CRUSH THE GREEKS! The Greek bailout revisited in the light of the Geithner revelations

geithnerTim Geithner is now on the public record,[1] confirming that which we have always known: In February 2010, clueless as to the Euro Crisis that was about to engulf them, Northern European leaders decided to crush Greece. Collectively to punish (against even the Geneva Convention) a nation for having gone bankrupt within a Eurozone whose architecture never took into consideration the possibility that a member-state could become insolvent. 

“We’re going to teach the Greeks a lesson. They are really terrible. They lied to us. They suck and they were profligate and took advantage of the whole basic thing and we’re going to crush them.’ [That] was their basic attitude, all of them.”

Geithner’s reaction, to such talk, was not concern over the Greeks’ impending ‘crushing’ but that the Northern Europeans were, in the process of crushing the Greeks, about to shoot themselves in the foot. As I was writing in 2010 (in an article entitled ‘A New Versailles Haunts Europe’):…

“…turning countries like Greece into sundrenched wastelands, and forcing the rest of the Eurozone into an even faster debt-deflationary downward spiral, is a most efficient way of undermining Germany’s own economy. Assuming, for argument’s sake, that Greece is getting its just deserts, do the hard working Germans deserve a political elite that quickmarches them straight into economic catastrophe?”
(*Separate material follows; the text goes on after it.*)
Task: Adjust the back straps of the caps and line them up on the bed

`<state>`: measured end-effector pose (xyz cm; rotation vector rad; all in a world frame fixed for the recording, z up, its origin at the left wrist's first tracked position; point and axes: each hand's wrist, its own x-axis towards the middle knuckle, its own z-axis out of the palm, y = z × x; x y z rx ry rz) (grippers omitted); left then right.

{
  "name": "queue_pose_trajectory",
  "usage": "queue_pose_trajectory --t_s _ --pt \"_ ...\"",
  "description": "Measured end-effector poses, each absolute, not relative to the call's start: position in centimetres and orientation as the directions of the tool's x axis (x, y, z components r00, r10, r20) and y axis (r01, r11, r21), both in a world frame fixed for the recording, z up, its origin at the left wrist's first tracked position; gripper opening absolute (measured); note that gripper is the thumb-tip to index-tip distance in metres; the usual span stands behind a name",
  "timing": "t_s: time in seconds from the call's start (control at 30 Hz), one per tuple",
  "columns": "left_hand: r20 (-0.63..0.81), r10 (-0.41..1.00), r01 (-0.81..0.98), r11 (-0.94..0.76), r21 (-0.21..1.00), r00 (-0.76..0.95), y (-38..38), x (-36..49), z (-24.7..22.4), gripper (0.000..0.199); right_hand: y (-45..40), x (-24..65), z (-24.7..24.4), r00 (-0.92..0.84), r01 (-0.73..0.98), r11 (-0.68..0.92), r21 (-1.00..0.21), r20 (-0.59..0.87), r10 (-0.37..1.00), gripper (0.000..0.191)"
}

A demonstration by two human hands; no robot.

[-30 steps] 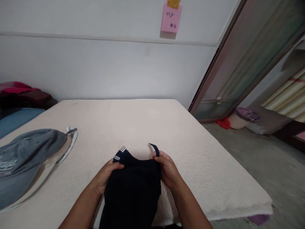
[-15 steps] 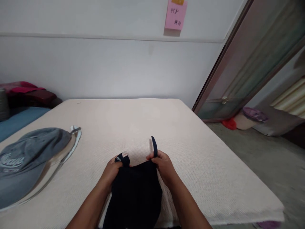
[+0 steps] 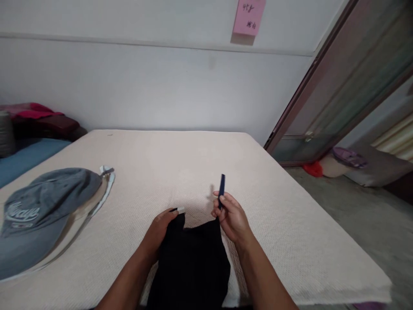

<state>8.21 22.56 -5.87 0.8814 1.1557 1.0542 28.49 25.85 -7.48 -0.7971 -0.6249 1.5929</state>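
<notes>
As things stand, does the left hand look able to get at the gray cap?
Probably yes: only the pale cover shows between the left hand and the gray cap, though that hand would likely need to release the black cloth item first.

The black piece [image 3: 193, 265] looks matt cloth, the pale cover [image 3: 174, 159] rough weave, the note [image 3: 249, 18] paper.

Left hand [image 3: 161, 221] and right hand [image 3: 235, 217], both bare. The fingers [image 3: 229, 200] are slim, with rounded tips; the right thumb [image 3: 223, 200] is short and blunt. Left forearm [image 3: 129, 275] and right forearm [image 3: 263, 275], likewise bare, are smooth in outline, narrow at the wrist and broader toward the near edge, where the view cuts them off. Fine nail detail is too small to tell.
</notes>
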Motion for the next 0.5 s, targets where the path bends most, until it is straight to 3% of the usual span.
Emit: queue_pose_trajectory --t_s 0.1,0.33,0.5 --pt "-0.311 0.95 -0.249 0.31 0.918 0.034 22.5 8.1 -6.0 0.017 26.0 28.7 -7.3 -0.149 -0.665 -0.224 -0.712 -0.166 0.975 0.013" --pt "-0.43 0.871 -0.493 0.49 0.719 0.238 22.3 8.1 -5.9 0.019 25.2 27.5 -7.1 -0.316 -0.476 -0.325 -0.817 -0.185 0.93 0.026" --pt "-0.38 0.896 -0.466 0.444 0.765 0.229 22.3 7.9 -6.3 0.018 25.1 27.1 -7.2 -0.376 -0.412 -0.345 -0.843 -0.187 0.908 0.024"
Geithner was the only person in that room of morally enraged Europeans with his eye on the proverbial ball.

“But the main thing is I remember saying to these guys: You can put your foot on the neck of those guys if that’s what you want to do. But you’ve got to make sure that you send a countervailing signal of reassurance to Europe and the world that you’re going to hold the thing together and not let it go. [You’re] going to protect the rest of the place.”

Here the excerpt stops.